Soy una forajida. Nunca antes comprendí mejor el personaje.

Nueva York

Salí de Nueva York y no me despedí de nadie, solo de la escalera de incendios de mi apartamento. Allí solo tuve un orégano que creció como un bosque y murió hace mucho tiempo. No le dije a nadie que me iba, ni cuándo ni cómo. El secretismo y la paranoia aparecieron de pronto, igual que «dos viejos pánicos» en el mismo centro de mi sala. ¿Y si alguien pensaba que yo huía de «la causa»? ¿Y si no me dejaban entrar al avión? ¿Y si comenzaban a pedir cédulas de salud para comprobar tu inmunidad? ¿Y si se implantaba una ley de fronteras de repente?

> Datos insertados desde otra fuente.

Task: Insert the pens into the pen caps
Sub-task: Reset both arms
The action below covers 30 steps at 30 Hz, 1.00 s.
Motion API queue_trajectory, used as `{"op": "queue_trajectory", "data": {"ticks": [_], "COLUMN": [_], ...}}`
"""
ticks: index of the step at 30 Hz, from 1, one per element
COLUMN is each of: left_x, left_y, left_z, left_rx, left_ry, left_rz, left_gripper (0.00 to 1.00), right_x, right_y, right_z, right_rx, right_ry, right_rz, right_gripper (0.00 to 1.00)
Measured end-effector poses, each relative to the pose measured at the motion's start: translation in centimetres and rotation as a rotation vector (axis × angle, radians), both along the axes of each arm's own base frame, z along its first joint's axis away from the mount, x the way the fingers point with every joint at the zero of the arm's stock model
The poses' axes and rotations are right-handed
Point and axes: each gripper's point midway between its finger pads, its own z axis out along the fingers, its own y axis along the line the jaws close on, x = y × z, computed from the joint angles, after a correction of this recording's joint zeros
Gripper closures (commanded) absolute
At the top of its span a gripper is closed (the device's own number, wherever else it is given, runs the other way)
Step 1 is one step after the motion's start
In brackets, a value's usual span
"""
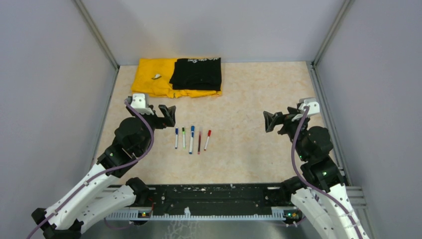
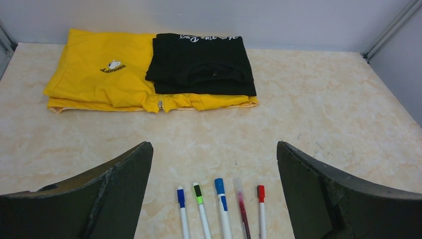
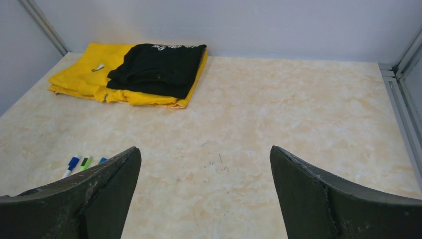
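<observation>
Currently left gripper [image 1: 167, 114] and right gripper [image 1: 271, 121] are being held wide open, empty; pens [image 1: 191, 138] are lying close-packed mid-frame, so neighbours risk being knocked during pickup.

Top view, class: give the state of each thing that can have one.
left pincer: open, empty
right pincer: open, empty
pens: lying flat in a row, caps apparently on
yellow shirt: folded flat
black shirt: folded, lying on the yellow shirt

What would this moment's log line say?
left gripper: open, empty | right gripper: open, empty | five slim marker pens: side by side on beige marbled table, untouched | folded yellow shirt, black shirt: far edge
</observation>
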Motion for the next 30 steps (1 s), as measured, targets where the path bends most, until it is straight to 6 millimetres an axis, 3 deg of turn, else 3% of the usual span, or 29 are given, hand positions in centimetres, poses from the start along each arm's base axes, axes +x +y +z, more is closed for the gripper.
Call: {"op": "queue_trajectory", "data": {"ticks": [5, 13, 24, 30], "left_x": [0.1, -0.2, -0.2, -0.2], "left_y": [0.5, 2.0, 1.8, 2.1], "left_z": [0.4, 3.0, 2.7, 2.2], "left_rx": [0.022, 0.026, -0.005, -0.009], "left_ry": [-0.012, -0.065, -0.054, -0.035], "left_rz": [0.022, 0.067, 0.066, 0.09], "left_gripper": [0.02, 0.01, 0.01, 0.01], "right_x": [0.1, -0.2, -0.8, -0.5], "right_y": [-0.5, -1.5, 0.4, -0.7], "right_z": [0.1, 1.5, 2.9, 2.8], "right_rx": [-0.013, -0.01, 0.058, 0.072], "right_ry": [-0.006, -0.051, -0.091, -0.083], "right_rz": [-0.028, -0.07, 0.037, -0.032], "right_gripper": [0.02, 0.02, 0.02, 0.02]}}
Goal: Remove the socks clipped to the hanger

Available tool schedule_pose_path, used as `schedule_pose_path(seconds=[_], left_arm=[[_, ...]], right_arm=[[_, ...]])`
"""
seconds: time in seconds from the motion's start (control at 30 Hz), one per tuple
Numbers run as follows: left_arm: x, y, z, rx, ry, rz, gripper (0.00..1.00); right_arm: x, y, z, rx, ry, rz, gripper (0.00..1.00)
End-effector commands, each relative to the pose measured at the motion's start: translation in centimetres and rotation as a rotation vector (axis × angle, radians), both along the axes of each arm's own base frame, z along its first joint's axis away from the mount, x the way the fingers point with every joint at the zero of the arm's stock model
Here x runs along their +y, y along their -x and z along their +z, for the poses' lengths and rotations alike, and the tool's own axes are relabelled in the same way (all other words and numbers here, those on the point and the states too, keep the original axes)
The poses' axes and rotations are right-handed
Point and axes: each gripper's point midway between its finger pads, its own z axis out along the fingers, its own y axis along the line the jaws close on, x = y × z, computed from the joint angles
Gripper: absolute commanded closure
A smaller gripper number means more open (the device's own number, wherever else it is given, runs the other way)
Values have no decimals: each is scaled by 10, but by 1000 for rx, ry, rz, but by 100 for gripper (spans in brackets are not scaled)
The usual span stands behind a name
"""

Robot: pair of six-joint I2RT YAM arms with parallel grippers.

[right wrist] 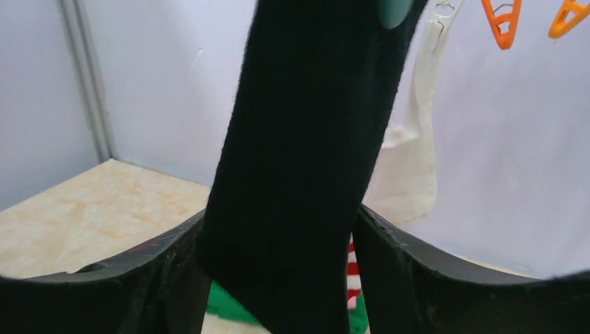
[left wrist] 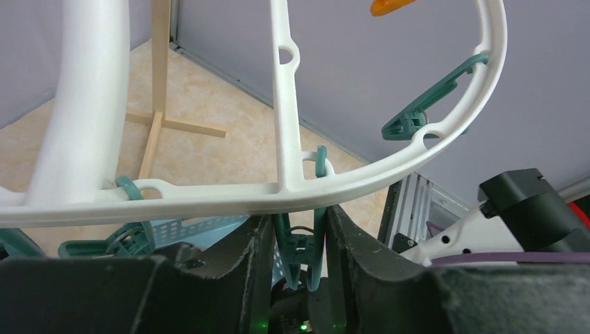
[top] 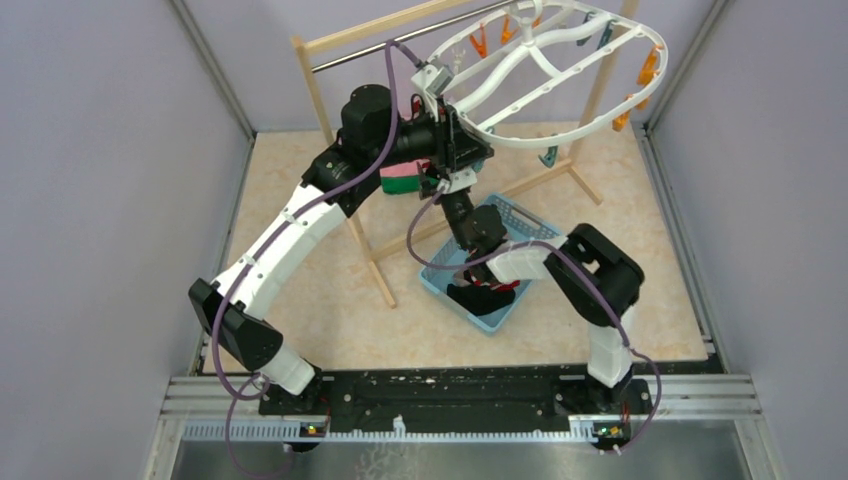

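Note:
The white oval hanger (top: 560, 70) hangs from the rack bar, with teal and orange clips along its rim; it also shows in the left wrist view (left wrist: 209, 198). My left gripper (top: 452, 130) is up at its near rim, shut on a teal clip (left wrist: 300, 243) between the fingers (left wrist: 299, 257). My right gripper (top: 450, 190) points up just below it and is shut on a black sock (right wrist: 306, 139) that hangs from a teal clip (right wrist: 396, 10); the sock fills most of the gap (right wrist: 278, 278). A white sock (right wrist: 410, 160) hangs behind.
A blue basket (top: 535, 222) under the right arm holds black socks (top: 480, 298). The wooden rack (top: 340, 120) with metal bar (top: 400, 45) stands behind. Pink and green cloths (top: 403, 178) lie under the left arm. A red-and-white striped sock (right wrist: 353, 271) shows behind the black one. Walls on three sides.

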Motion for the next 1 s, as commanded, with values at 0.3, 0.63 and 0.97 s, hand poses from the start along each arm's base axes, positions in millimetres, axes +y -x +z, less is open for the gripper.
schedule_pose_path(seconds=[0.3,0.63,0.97], left_arm=[[27,18,1,2,-37,54,1],[64,74,-63,-8,-156,-32,1],[69,60,-52,-97,-157,39,1]], right_arm=[[-23,9,48,-145,-129,-95,100],[-64,58,47,-37,-262,3,100],[-83,114,35,129,-354,202,100]])
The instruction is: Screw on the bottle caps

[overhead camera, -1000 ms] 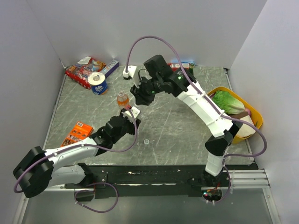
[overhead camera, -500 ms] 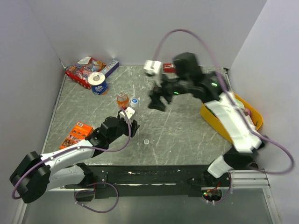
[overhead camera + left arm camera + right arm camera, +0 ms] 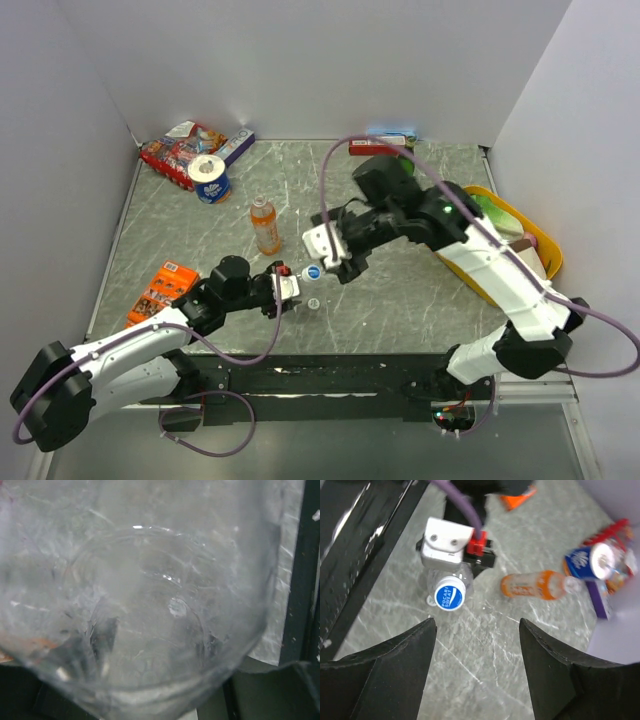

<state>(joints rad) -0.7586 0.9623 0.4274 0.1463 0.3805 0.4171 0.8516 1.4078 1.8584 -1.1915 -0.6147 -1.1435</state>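
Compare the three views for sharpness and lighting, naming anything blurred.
Top external view: evenly lit and sharp. Left wrist view: the clear plastic bottle fills the frame, hazy and unfocused, with glints. Right wrist view: soft; the right claw is a blurred dark shape, yet lettering on the round blue plastic cap is legible.

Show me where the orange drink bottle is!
In the top view, the orange bottle is left of the middle of the table, between the tape roll behind it and the left gripper in front.
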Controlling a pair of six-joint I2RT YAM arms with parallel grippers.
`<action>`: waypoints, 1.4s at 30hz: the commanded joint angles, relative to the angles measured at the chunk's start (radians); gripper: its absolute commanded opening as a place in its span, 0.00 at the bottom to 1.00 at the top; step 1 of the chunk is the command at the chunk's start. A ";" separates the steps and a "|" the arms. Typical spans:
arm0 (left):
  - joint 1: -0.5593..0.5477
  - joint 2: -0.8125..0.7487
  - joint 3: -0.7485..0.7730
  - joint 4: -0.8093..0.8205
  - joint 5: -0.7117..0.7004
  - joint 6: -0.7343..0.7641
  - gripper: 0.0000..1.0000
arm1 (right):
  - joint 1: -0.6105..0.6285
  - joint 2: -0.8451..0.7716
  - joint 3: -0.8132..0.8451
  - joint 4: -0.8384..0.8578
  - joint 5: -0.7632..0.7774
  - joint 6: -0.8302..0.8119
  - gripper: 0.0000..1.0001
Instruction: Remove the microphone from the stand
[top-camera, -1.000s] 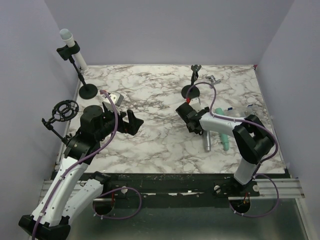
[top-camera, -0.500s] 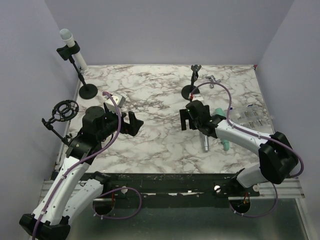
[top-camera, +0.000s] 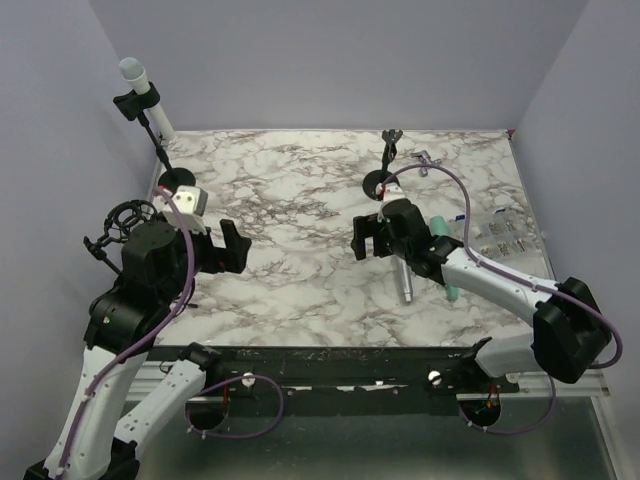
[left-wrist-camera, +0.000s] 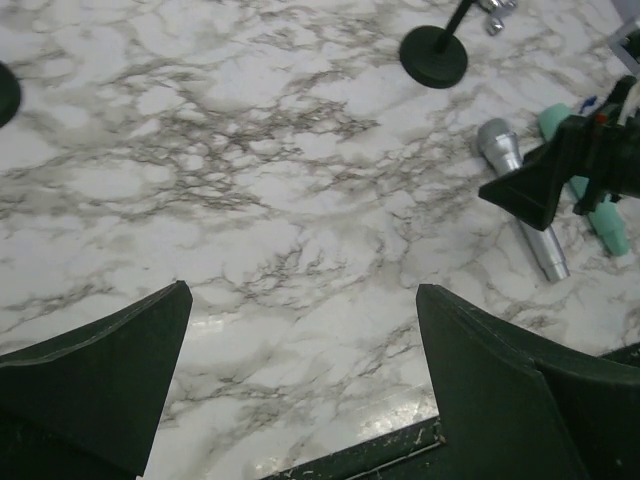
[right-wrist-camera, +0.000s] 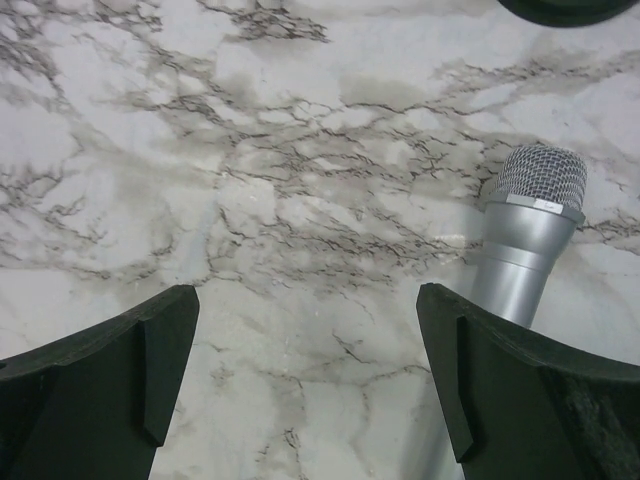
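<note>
Overhead, I see the silver metal microphone (top-camera: 406, 285) lying flat on the white marble table (top-camera: 300, 290), off the small black round-based stand (top-camera: 383, 180) behind it. The right gripper (top-camera: 364, 240) is just left of its head and the left gripper (top-camera: 230, 247) is well apart, both spread and holding nothing. My left wrist camera shows the left gripper (left-wrist-camera: 300, 295) gaping over bare marble, with the microphone (left-wrist-camera: 525, 205) far to the right. The right wrist camera shows the right gripper (right-wrist-camera: 305, 295) equally wide, the microphone (right-wrist-camera: 530, 235) just beside its right finger.
</note>
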 joint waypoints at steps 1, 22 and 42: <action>-0.003 0.018 0.182 -0.235 -0.316 -0.008 0.99 | 0.001 -0.050 -0.024 0.079 -0.102 -0.016 1.00; 0.386 0.174 0.414 -0.291 -0.827 -0.191 0.99 | 0.001 -0.147 -0.145 0.189 -0.173 0.014 1.00; 0.752 0.131 0.216 -0.194 -0.638 -0.642 0.99 | 0.001 -0.194 -0.191 0.231 -0.208 0.027 1.00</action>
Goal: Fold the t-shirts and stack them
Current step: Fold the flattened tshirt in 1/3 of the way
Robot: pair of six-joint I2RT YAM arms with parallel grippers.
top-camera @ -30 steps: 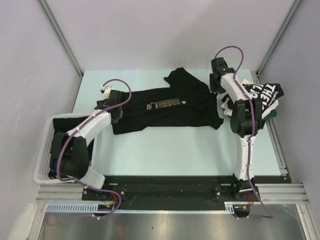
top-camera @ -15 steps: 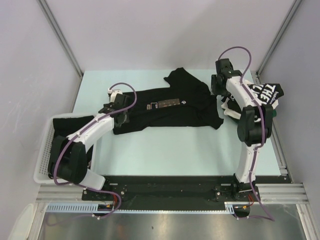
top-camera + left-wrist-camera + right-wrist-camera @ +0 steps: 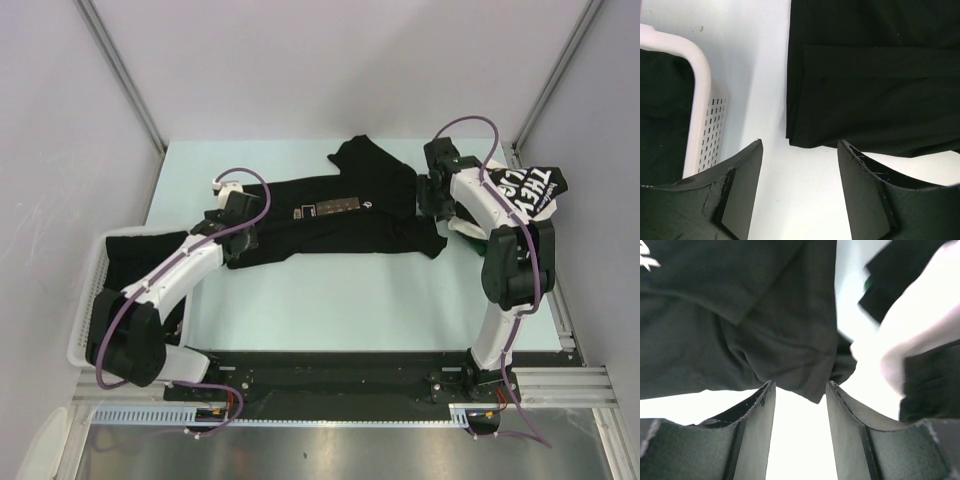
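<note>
A black t-shirt [image 3: 340, 215] with a small chest print lies spread across the middle of the table. My left gripper [image 3: 240, 232] hovers open at its left near corner. In the left wrist view that gripper [image 3: 800, 142] has only bare table between its fingers, with the shirt's folded edge [image 3: 875, 90] just ahead. My right gripper [image 3: 436, 197] is open at the shirt's right side. In the right wrist view a corner of the shirt's fabric [image 3: 812, 385] sits at the gap of that gripper [image 3: 800, 383]. A second t-shirt with white block lettering [image 3: 535, 190] lies crumpled at the far right.
A white mesh basket [image 3: 85, 330] with black cloth [image 3: 130, 250] in it stands at the table's left edge, close beside my left arm; its rim [image 3: 697, 75] shows in the left wrist view. Grey walls and metal posts enclose the table.
My left gripper has moved right and nearer, to the shirt's left near corner. My right gripper has come down from the far side to the shirt's right edge and opened wider.
</note>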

Yo tenía que largarme y rápido. Yo tenía que huir. Hice dos maletas con todo lo que me interesaba conservar de esta parte de mi vida. Tanto tiempo encogida me volvió torpe a la hora de cargar el equipaje. Me trabé cuando bajaba por el elevador. También pudieron ser los nervios. El chofer del Lyft fue rudo y de pocas palabras. Llevaba en los ojos la modorra de la mañana. En el trayecto hasta La Guardia, mientras cruzaba los puentes y miraba la ciudad, la angustia me apretó el pecho con mano de plomo. No quise ser pesimista me puse a fantasear con este primer viaje en cuatro meses. Traté de preocuparme con la gente y sus cubrebocas, con la cercanía de otros pasajeros en los asientos del avión, con esos pormenores de la pandemia, que cambiaban la vida de repente.

Nada. Todavía no entendía la metamorfosis.